Aim of the exercise:
Below are the records; give again exactly the line with "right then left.", the line with "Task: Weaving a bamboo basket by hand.", and each line that lies between them, and nothing besides.

:: Input material

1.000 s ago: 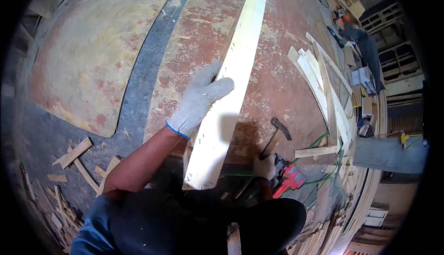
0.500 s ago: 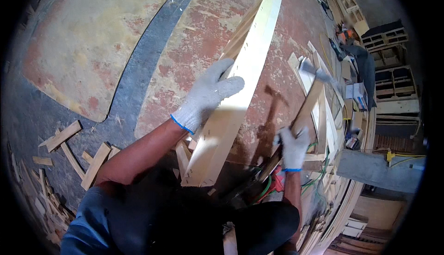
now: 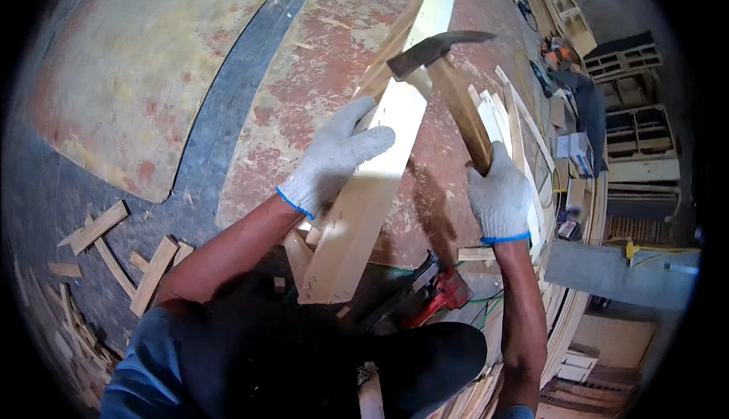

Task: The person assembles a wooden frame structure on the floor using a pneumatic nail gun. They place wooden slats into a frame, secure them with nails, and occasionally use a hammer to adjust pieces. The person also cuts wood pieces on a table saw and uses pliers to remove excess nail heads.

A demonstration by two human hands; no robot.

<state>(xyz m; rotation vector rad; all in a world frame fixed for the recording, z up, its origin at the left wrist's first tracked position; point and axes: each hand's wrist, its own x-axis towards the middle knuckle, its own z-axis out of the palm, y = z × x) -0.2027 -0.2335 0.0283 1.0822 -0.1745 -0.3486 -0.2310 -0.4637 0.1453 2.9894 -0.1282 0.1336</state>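
Note:
My left hand [image 3: 342,145], in a white knit glove with a blue cuff, is closed round a long, pale wooden frame [image 3: 372,199]. Its thumb lies over the top board, and the fingers are hidden on the left side. The frame stretches away from my lap, with small dark marks along its top. In the same kind of glove, my right hand [image 3: 499,195] grips a hammer [image 3: 461,111] by its wooden handle. The dark hammer head is over the far half of the top board; I cannot tell whether it touches.
A red and black nail gun [image 3: 444,297] lies near my knee. Loose wood offcuts [image 3: 156,275] are scattered at the left, and long wood strips [image 3: 524,126] lie at the right. Farther right are slatted wooden frames [image 3: 642,134] and a small box [image 3: 575,151].
My right hand has moved up and away from my lap, and the hammer head has swung left to over the board. The nail gun shows more fully. My left hand keeps its grip.

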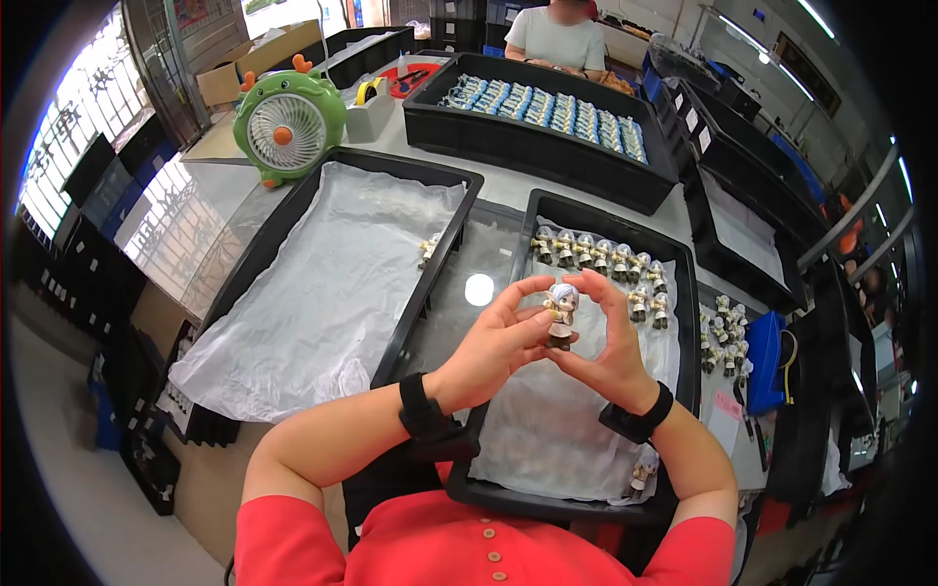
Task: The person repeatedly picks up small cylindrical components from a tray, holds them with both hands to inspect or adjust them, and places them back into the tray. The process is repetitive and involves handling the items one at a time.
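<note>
My left hand (503, 337) holds a small figurine (561, 314) upright between its fingers. The figurine has pale silver hair, a white and gold outfit and a dark base. Curled around the other side is my right hand (614, 342), its index finger near the figurine's head and its thumb by the base. Beneath both hands lies a black tray (687, 352) lined with white sheeting. Similar figurines (598, 254) stand in rows at its far end, and one more figurine (642, 469) lies in its near right corner.
A second lined black tray (244, 239) on the left has a figurine (428, 251) at its right edge. Behind, a deep black tray (430, 122) holds rows of blue-and-white pieces. A green fan (289, 122), a blue box (769, 361) and loose figurines (723, 337) surround them. A person (557, 39) sits opposite.
</note>
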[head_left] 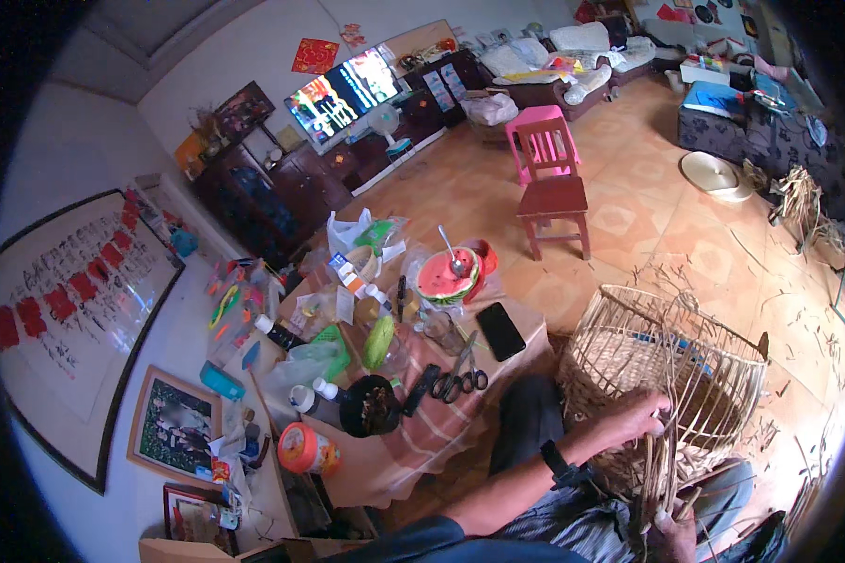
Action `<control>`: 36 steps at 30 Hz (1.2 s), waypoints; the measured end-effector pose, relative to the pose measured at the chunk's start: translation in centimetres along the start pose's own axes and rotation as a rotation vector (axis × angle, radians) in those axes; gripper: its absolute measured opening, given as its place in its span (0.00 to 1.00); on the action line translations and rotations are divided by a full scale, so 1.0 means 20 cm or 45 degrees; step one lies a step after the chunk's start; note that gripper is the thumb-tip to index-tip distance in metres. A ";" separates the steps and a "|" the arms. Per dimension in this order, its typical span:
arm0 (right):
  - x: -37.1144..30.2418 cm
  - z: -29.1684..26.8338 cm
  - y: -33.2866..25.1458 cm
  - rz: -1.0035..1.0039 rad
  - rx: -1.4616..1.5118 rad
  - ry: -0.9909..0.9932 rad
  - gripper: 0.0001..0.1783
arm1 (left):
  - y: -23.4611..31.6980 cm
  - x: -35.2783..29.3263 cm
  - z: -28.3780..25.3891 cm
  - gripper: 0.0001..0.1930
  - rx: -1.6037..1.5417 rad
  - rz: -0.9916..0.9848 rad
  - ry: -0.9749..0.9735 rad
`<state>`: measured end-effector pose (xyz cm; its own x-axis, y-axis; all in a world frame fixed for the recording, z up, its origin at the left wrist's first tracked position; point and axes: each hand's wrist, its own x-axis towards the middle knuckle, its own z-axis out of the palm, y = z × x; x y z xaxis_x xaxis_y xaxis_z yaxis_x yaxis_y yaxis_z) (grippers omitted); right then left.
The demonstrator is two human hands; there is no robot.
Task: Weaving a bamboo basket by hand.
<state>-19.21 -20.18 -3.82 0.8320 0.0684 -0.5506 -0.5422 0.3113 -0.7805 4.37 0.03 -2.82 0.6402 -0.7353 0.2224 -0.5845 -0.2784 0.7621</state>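
A half-woven wicker basket rests against my legs at the lower right, its lower wall woven tight and its upper stakes open. My left hand, with a black watch on the wrist, is closed around brown weaving strips at the basket's near side. Lower down, close to my lap, my right hand grips the same bundle of strips, which hangs down between both hands. The fingertips of the left hand are partly hidden behind the strips. Something blue shows through the stakes inside the basket.
Left of the basket, a cluttered table holds scissors, a black phone, a cut watermelon with a spoon, a dark bowl and bottles. A wooden chair stands beyond. Strip scraps litter the tiled floor.
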 end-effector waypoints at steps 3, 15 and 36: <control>-0.09 0.06 -0.15 -0.043 -0.056 0.109 0.18 | -0.02 -0.02 0.01 0.15 -0.030 0.018 0.094; 0.14 -0.44 0.27 -0.334 -1.110 0.426 0.17 | 0.15 0.04 -0.02 0.07 -0.302 -0.417 -0.169; -0.27 -0.45 0.14 -0.771 0.543 0.675 0.09 | 0.08 0.15 -0.33 0.19 0.129 0.021 -0.554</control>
<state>-26.39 -28.16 -5.72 0.7398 -0.6329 -0.2284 0.1471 0.4834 -0.8630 8.69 1.45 3.09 0.3738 -0.9256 -0.0592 -0.6525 -0.3078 0.6925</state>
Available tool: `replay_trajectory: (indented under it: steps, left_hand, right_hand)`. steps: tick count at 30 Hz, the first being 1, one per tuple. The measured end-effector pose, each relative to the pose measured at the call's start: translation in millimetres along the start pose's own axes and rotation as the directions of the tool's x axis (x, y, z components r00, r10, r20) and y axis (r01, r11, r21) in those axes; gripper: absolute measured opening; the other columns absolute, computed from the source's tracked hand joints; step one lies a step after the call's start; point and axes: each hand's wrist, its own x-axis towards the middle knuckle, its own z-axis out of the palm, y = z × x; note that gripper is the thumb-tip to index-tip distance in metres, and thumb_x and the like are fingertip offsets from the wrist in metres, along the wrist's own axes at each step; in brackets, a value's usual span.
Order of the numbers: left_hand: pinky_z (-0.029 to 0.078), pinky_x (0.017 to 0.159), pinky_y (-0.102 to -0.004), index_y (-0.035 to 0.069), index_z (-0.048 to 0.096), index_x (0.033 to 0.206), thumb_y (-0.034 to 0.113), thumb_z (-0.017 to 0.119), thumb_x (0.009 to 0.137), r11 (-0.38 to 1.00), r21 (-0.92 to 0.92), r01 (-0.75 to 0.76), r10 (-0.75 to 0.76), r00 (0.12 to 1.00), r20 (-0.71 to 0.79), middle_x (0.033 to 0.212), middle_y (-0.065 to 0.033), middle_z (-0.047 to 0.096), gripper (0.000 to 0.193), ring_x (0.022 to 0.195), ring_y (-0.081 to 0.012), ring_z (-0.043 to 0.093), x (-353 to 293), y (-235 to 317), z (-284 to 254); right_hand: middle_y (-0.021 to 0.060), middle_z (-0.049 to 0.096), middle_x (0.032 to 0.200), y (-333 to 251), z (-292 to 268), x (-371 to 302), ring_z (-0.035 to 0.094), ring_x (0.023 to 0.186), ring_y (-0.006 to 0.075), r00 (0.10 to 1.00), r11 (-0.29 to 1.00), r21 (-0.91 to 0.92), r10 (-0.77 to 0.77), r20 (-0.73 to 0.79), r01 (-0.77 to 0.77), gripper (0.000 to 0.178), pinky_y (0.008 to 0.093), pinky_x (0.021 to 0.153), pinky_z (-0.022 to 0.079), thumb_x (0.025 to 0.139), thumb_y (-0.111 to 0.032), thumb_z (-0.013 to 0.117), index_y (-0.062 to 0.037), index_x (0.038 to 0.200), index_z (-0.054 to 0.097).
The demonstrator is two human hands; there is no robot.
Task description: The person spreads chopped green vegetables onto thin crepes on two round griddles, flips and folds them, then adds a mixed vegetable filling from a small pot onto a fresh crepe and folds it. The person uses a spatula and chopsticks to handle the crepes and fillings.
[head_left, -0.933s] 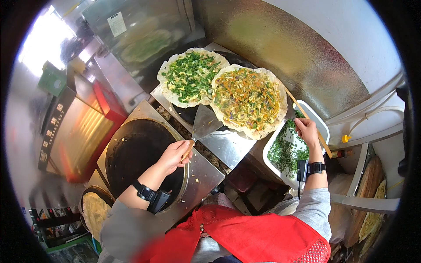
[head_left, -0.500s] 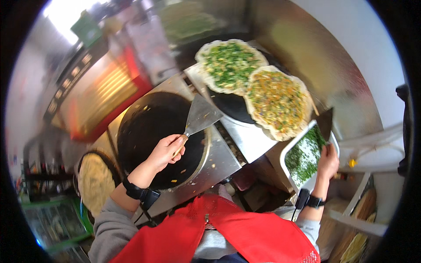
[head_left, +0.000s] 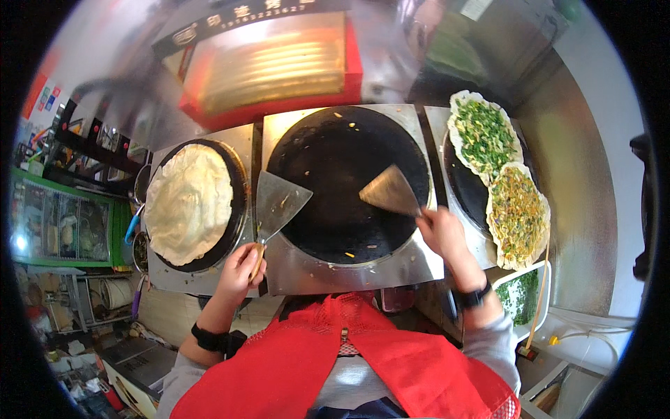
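I see a bright red apron (head_left: 335,363) with a mesh-like weave across my chest, and a small metal clasp at its middle. Under it I wear a grey long-sleeved top, sleeves pushed up the forearms. There is a black band on each wrist: a wide one on the left (head_left: 208,340), a watch-like one on the right (head_left: 472,297). Both hands are bare.

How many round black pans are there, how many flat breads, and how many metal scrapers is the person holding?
Round black griddles: 3, left, middle, right
Flatbreads: 3, one plain, one green-topped, one yellow-topped
Metal scrapers: 2, one in the left hand, one in the right hand
Total: 8
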Motion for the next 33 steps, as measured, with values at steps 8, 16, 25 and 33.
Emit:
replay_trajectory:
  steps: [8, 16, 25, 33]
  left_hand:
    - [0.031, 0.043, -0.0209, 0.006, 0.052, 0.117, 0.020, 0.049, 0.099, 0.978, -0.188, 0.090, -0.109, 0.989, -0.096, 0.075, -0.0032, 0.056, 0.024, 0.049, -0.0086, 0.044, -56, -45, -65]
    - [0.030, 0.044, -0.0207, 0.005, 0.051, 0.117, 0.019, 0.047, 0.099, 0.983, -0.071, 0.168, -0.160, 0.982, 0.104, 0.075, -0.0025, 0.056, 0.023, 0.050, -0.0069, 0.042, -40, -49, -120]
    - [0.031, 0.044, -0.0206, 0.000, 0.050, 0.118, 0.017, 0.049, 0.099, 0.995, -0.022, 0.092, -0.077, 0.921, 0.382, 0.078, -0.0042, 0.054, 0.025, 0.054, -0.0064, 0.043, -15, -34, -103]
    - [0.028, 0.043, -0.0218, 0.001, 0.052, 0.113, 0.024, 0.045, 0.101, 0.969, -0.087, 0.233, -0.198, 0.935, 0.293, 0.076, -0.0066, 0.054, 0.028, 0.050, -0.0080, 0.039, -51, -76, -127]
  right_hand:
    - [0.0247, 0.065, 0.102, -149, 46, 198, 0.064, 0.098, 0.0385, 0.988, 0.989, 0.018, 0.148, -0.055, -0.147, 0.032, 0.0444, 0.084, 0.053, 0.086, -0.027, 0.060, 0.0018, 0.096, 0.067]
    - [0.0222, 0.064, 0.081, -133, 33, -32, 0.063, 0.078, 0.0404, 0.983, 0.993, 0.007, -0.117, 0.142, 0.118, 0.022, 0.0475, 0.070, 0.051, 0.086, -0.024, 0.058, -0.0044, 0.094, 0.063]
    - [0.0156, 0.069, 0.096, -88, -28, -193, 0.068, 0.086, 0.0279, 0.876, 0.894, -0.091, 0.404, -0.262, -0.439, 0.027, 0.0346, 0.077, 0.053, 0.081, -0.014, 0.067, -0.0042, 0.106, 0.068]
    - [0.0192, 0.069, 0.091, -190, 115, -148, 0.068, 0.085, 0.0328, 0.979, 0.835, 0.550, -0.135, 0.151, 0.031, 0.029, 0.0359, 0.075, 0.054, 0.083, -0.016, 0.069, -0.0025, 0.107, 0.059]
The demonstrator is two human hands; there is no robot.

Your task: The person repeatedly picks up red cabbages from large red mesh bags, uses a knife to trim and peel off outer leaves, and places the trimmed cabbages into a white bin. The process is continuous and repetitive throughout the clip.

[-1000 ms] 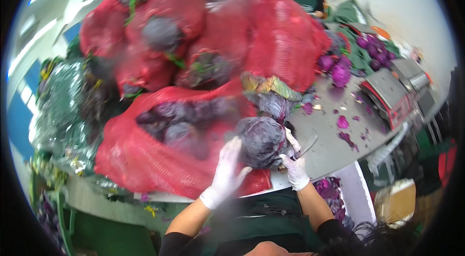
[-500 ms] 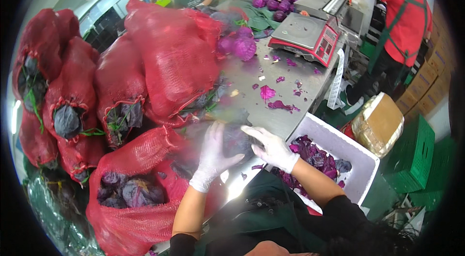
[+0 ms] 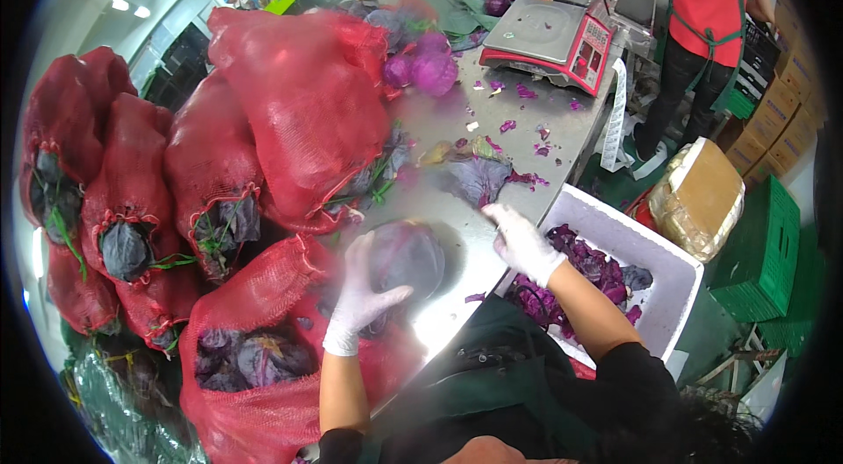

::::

Answer area:
`<state>`: measured end-effector pose (xyz cm; its own x-axis, y-axis; all in a world frame fixed for the recording, z up, its origin at the left wrist's first tracked position; point and axes: each hand's wrist, its own x-axis towards the middle knuckle, its own z-axis out of the palm, y = z × x; x y z xaxis_x xaxis_y xaxis_z yaxis_x yaxis_y yaxis_z) (grippers omitted); right then left.
The demonstrator is two human hands; there is no robot.
Task: Weaving a bamboo basket by hand.

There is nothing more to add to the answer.